• **TASK**
Exact copies of all the records are to be output.

• **RECORDS FOR THE EXERCISE**
****************************************

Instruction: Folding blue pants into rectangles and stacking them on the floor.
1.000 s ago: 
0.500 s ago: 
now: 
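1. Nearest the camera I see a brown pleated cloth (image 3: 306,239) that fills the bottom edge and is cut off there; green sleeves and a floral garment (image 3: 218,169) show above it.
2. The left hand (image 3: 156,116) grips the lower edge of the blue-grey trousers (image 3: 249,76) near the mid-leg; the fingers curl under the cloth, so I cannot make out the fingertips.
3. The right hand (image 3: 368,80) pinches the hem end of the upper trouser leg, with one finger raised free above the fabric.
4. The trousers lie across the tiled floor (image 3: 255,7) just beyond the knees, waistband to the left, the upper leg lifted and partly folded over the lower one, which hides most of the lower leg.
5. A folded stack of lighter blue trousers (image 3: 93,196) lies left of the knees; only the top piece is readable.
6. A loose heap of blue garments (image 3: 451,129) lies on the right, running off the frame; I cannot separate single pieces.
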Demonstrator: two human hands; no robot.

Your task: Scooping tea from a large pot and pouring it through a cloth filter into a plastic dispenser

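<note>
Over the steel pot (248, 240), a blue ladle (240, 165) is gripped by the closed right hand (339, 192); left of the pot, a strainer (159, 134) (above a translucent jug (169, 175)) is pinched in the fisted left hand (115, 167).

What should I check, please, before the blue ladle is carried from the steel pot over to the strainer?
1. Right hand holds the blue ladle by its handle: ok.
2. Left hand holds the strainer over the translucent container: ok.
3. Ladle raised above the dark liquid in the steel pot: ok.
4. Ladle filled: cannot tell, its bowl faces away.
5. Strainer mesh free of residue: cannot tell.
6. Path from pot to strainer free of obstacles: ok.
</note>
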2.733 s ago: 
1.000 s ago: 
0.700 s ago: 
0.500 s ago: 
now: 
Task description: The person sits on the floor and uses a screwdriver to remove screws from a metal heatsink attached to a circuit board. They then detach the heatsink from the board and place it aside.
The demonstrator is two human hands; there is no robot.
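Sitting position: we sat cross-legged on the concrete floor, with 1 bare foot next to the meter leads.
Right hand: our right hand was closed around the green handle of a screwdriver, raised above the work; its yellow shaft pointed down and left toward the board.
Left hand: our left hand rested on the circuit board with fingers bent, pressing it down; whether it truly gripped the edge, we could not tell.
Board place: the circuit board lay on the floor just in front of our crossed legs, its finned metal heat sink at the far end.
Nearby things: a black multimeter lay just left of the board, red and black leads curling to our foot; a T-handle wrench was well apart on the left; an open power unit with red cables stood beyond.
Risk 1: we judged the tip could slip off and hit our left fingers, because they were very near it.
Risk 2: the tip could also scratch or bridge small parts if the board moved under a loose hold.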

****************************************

• **SOLUTION TO THIS PROBLEM**
Instruction: Folding blue pants into rectangles and stacking them on the floor.
1.000 s ago: 
0.500 s ago: 
now: 
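1. Nearest the camera I see a brown pleated cloth (image 3: 306,239) that fills the bottom edge and is cut off there; green sleeves and a floral garment (image 3: 218,169) show above it.
2. The left hand (image 3: 156,116) grips the lower edge of the blue-grey trousers (image 3: 249,76) near the mid-leg; the fingers curl under the cloth, so I cannot make out the fingertips.
3. The right hand (image 3: 368,80) pinches the hem end of the upper trouser leg, with one finger raised free above the fabric.
4. The trousers lie across the tiled floor (image 3: 255,7) just beyond the knees, waistband to the left, the upper leg lifted and partly folded over the lower one, which hides most of the lower leg.
5. A folded stack of lighter blue trousers (image 3: 93,196) lies left of the knees; only the top piece is readable.
6. A loose heap of blue garments (image 3: 451,129) lies on the right, running off the frame; I cannot separate single pieces.
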Demonstrator: two human hands; no robot.

Your task: Scooping tea from a large pot and pouring it through a cloth filter into a plastic dispenser

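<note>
Over the steel pot (248, 240), a blue ladle (240, 165) is gripped by the closed right hand (339, 192); left of the pot, a strainer (159, 134) (above a translucent jug (169, 175)) is pinched in the fisted left hand (115, 167).

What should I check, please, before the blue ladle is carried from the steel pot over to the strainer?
1. Right hand holds the blue ladle by its handle: ok.
2. Left hand holds the strainer over the translucent container: ok.
3. Ladle raised above the dark liquid in the steel pot: ok.
4. Ladle filled: cannot tell, its bowl faces away.
5. Strainer mesh free of residue: cannot tell.
6. Path from pot to strainer free of obstacles: ok.
</note>
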2.733 s ago: 
1.000 s ago: 
0.700 s ago: 
0.500 s ago: 
now: 
Task description: The person sits on the floor and uses a screwdriver to remove screws from a metal heatsink attached to a circuit board. They then detach the heatsink from the board and place it aside.
The demonstrator is two human hands; there is no robot.
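Sitting position: we sat cross-legged on the concrete floor, with 1 bare foot next to the meter leads.
Right hand: our right hand was closed around the green handle of a screwdriver, raised above the work; its yellow shaft pointed down and left toward the board.
Left hand: our left hand rested on the circuit board with fingers bent, pressing it down; whether it truly gripped the edge, we could not tell.
Board place: the circuit board lay on the floor just in front of our crossed legs, its finned metal heat sink at the far end.
Nearby things: a black multimeter lay just left of the board, red and black leads curling to our foot; a T-handle wrench was well apart on the left; an open power unit with red cables stood beyond.
Risk 1: we judged the tip could slip off and hit our left fingers, because they were very near it.
Risk 2: the tip could also scratch or bridge small parts if the board moved under a loose hold.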

The output above is complete.